**Goal of the exercise**
Exactly the lines from the top of the records below through the one containing "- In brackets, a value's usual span" must be set down, with no line added or dropped.
------ Supplied records ------
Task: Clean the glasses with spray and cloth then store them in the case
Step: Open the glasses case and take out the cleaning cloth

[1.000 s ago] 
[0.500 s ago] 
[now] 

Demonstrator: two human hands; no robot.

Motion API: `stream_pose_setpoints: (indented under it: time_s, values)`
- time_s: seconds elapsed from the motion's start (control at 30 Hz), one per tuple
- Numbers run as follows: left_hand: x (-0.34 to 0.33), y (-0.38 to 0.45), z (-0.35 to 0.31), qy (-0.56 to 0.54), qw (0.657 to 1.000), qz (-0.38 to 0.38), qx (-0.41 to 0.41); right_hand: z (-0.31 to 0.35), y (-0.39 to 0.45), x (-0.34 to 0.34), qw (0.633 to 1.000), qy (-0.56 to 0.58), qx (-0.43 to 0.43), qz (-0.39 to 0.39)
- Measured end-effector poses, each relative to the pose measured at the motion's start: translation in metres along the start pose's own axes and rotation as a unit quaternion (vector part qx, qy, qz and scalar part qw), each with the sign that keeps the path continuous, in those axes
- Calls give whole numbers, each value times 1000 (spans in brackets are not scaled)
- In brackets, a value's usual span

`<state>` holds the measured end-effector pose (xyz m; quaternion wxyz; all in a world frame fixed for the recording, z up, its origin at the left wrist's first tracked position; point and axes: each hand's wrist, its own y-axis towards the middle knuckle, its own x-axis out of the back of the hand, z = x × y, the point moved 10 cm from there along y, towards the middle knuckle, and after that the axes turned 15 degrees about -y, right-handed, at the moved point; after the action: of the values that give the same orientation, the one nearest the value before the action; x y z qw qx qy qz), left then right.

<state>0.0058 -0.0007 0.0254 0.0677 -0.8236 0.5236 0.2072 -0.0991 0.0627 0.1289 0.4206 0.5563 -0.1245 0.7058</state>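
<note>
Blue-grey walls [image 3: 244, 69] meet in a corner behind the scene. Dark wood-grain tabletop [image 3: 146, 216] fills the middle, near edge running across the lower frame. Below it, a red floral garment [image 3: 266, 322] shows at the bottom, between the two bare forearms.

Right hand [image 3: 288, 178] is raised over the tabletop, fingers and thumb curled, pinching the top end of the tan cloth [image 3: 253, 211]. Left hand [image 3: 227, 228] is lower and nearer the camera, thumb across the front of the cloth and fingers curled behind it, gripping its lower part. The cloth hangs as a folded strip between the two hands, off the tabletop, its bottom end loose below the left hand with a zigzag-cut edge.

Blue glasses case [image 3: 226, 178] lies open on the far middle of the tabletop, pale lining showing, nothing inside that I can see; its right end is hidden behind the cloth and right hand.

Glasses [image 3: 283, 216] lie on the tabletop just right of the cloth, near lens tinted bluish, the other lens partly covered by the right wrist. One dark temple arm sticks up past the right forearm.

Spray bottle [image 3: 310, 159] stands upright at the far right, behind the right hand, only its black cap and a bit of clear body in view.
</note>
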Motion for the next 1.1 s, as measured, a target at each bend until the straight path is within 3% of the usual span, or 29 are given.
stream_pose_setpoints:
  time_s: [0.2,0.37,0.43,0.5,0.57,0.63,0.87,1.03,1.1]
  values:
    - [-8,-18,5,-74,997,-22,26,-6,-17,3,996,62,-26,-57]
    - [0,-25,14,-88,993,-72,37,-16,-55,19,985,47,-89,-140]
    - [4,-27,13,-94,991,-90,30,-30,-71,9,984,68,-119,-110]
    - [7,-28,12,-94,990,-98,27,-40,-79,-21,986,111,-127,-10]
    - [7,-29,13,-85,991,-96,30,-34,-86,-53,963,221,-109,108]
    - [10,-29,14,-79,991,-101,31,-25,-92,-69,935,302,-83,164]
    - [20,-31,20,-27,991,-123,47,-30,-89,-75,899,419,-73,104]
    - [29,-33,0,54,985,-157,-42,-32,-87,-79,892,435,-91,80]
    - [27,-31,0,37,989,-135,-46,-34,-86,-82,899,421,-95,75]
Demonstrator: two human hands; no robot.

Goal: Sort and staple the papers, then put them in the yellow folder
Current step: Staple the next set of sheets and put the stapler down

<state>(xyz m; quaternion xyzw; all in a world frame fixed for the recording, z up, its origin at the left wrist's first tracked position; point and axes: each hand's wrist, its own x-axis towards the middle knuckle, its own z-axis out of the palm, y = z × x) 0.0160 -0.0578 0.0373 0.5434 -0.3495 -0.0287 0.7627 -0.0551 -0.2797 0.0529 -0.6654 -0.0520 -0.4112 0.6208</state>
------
**Exercise result**
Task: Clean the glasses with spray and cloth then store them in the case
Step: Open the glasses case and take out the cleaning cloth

[1.000 s ago] 
[0.500 s ago] 
[now] 

Demonstrator: two human hands; no robot.

Motion API: `stream_pose_setpoints: (indented under it: time_s, values)`
- time_s: seconds elapsed from the motion's start (control at 30 Hz), one per tuple
- Numbers run as follows: left_hand: x (-0.34 to 0.33), y (-0.38 to 0.45), z (-0.35 to 0.31), qy (-0.56 to 0.54), qw (0.657 to 1.000), qz (-0.38 to 0.38), qx (-0.41 to 0.41); right_hand: z (-0.31 to 0.35), y (-0.39 to 0.45), x (-0.34 to 0.34), qw (0.633 to 1.000), qy (-0.56 to 0.58), qx (-0.43 to 0.43), qz (-0.39 to 0.39)
- Measured end-effector poses, each relative to the pose measured at the motion's start: translation in metres along the start pose's own axes and rotation as a unit quaternion (vector part qx, qy, qz and scalar part qw), each with the sign that keeps the path continuous, in those axes
- Calls give whole numbers, each value times 1000 (spans in brackets are not scaled)
- In brackets, a value's usual span

What came before is the finished answer.